DRAGNLabs / 301r_retnet

2 stars 1 forks source link

Restructure ckpt naming conventions #60

Closed DrewGalbraith closed 3 months ago

DrewGalbraith commented 3 months ago

CKPT files are being names like this rn:

epoch_epoch=0_validation_val_loss=3.08-v1.ckpt
epoch_epoch=0_validation_val_loss=3.08-v2.ckpt
epoch_epoch=0_validation_val_loss=3.08-v3.ckpt

Instead of vn, we want o=to order them in order of their appearance.

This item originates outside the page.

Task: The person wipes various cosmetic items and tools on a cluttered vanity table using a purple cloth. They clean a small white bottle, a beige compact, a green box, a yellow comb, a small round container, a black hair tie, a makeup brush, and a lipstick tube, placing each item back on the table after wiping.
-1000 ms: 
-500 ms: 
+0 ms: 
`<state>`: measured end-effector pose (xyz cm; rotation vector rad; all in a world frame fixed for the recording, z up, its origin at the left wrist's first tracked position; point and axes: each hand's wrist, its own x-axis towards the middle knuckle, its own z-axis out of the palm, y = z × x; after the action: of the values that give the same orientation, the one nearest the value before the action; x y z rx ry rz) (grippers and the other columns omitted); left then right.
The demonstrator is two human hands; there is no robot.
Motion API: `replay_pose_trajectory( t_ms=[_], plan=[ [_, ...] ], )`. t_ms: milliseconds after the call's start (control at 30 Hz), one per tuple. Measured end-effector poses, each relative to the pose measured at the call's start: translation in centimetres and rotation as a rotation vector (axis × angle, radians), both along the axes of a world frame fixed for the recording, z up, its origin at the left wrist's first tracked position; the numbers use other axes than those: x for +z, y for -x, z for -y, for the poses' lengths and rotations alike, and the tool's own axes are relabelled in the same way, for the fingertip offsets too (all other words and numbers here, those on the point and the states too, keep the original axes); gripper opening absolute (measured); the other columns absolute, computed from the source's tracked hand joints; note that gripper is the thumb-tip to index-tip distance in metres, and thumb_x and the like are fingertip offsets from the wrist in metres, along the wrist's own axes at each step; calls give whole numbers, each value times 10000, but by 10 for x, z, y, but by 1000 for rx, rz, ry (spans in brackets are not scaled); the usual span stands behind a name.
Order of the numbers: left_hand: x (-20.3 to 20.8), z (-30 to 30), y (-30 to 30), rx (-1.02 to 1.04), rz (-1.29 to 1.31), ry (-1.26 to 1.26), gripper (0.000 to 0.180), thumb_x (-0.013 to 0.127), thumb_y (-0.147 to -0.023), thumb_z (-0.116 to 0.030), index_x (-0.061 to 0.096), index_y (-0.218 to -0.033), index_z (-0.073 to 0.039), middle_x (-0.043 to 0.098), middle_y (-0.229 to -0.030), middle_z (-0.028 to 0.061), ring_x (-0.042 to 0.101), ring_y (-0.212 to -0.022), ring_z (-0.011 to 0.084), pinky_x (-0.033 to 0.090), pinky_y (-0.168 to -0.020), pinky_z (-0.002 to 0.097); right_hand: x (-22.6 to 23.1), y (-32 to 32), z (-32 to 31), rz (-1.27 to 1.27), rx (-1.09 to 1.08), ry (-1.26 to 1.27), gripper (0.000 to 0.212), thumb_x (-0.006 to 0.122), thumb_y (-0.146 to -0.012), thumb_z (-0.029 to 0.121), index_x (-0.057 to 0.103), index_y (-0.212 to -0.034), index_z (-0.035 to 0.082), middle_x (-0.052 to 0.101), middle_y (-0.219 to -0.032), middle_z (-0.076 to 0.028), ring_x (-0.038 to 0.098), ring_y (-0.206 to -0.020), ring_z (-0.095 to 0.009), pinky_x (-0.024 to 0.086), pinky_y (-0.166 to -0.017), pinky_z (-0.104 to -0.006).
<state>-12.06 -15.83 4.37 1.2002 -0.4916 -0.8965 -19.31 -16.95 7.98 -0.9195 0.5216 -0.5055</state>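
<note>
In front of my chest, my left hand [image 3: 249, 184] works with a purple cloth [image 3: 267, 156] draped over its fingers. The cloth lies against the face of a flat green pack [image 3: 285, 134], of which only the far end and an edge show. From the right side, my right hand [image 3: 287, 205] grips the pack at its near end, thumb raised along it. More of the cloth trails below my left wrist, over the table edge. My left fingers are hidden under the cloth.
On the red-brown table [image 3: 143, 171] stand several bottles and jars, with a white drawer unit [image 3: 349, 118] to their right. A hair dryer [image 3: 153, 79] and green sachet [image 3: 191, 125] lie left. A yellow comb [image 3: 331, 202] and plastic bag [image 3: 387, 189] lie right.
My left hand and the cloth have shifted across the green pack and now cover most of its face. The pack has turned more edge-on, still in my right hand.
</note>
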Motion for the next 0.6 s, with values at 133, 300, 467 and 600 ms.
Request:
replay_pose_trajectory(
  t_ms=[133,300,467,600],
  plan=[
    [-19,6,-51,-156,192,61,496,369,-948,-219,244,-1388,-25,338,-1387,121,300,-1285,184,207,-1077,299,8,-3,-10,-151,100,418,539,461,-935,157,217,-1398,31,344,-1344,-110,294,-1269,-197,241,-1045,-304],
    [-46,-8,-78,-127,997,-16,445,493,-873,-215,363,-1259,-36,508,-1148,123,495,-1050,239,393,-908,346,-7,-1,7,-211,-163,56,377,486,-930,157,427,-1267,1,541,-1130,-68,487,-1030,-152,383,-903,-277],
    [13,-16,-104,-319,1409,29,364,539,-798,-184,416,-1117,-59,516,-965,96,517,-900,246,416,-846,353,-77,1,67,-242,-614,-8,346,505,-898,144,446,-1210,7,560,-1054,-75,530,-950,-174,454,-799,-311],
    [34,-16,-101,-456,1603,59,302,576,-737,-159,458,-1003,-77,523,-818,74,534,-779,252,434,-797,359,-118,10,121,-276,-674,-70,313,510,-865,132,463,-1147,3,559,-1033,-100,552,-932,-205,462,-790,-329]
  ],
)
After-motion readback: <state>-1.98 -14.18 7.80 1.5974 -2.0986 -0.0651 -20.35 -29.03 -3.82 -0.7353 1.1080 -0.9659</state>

So the implemented ouput will be:

0_epoch_epoch=0_validation_val_loss=3.08.ckpt
1_epoch_epoch=0_validation_val_loss=3.08.ckpt
2_epoch_epoch=0_validation_val_loss=3.08.ckpt
DrewGalbraith commented 3 months ago

The reason the current situation is not ideal is depicted in the attached screenshot. ckpt_names_sreenshot Though the higher-loss ckpts were generated first, they appear below. Additionally, if validation starts climbing again, it could even make a ckpt from several epochs later appear as .v18 or something following .v17 from much earlier in the training sequence, forcing us to rely on ls -l and like commands to divine creation order. This is way too much work.